OpenAI Releases 'Deep Research', Sam Altman Says It Can Do "Single-digit Percentage" Of All Economically Valuable Tasks

OpenAI had seen its thunder taken away by DeepSeek, but it’s looks to be hitting back with a ‘deep’ release of its own — Deep Research.

OpenAI has launched a new product named Deep Research, which aims to perform complex research and reasoning tasks. Built on top of OpenAI’s o3 model, Deep Research allows users to send in their queries, and the agent combines web-browsing with deep thinking to come up with very detailed answers. Sam Altman said that Deep Research can do a “single digit percentage of all economically-viable tasks in the world”.

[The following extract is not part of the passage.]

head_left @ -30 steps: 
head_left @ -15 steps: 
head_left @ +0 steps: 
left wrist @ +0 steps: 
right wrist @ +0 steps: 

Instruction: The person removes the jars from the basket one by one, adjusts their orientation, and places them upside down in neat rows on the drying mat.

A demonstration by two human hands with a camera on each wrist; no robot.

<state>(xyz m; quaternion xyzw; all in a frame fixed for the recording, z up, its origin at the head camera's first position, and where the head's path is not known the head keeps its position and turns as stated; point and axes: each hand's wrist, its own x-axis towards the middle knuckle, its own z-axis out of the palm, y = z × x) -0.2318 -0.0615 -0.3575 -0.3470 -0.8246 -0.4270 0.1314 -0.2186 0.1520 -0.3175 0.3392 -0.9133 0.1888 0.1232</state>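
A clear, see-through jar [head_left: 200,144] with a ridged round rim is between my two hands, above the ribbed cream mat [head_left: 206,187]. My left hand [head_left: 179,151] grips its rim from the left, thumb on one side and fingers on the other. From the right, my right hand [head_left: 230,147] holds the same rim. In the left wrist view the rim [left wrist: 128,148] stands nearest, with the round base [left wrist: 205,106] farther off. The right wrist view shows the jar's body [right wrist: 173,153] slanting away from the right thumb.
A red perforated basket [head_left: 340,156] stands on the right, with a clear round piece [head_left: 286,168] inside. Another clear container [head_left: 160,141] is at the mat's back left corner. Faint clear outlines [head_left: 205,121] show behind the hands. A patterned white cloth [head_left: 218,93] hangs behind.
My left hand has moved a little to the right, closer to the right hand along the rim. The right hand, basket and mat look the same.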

“Today we launch deep research, our next agent,” Altman posted on X. “This is like a superpower; experts on demand! It can go use the internet, do complex research and reasoning, and give you back a report. It is really good, and can do tasks that would take hours/days and cost hundreds of dollars,” he added.

“My very approximate vibe is that it can do a single-digit percentage of all economically valuable tasks in the world, which is a wild milestone,” he claimed.

Deep Research is live in OpenAI’s pro tier ($200/month) and will allow users access to 100 queries per month. In the plus tier ($20/month), Deep Research will cost $10 per month, and the product have some queries available in OpenAI’s free tier as well.

In Deep Research’s demo, OpenAI’s researchers asked it to find target markets for their apps, or buy skis in Japan. The model first comes up with clarifying questions, and then spends quite a bit of time to come up with its output. But its output is quite comprehensive — Deep Research browses the internet, uses its own data, and can come up with 10,000 word-answers with tables and research.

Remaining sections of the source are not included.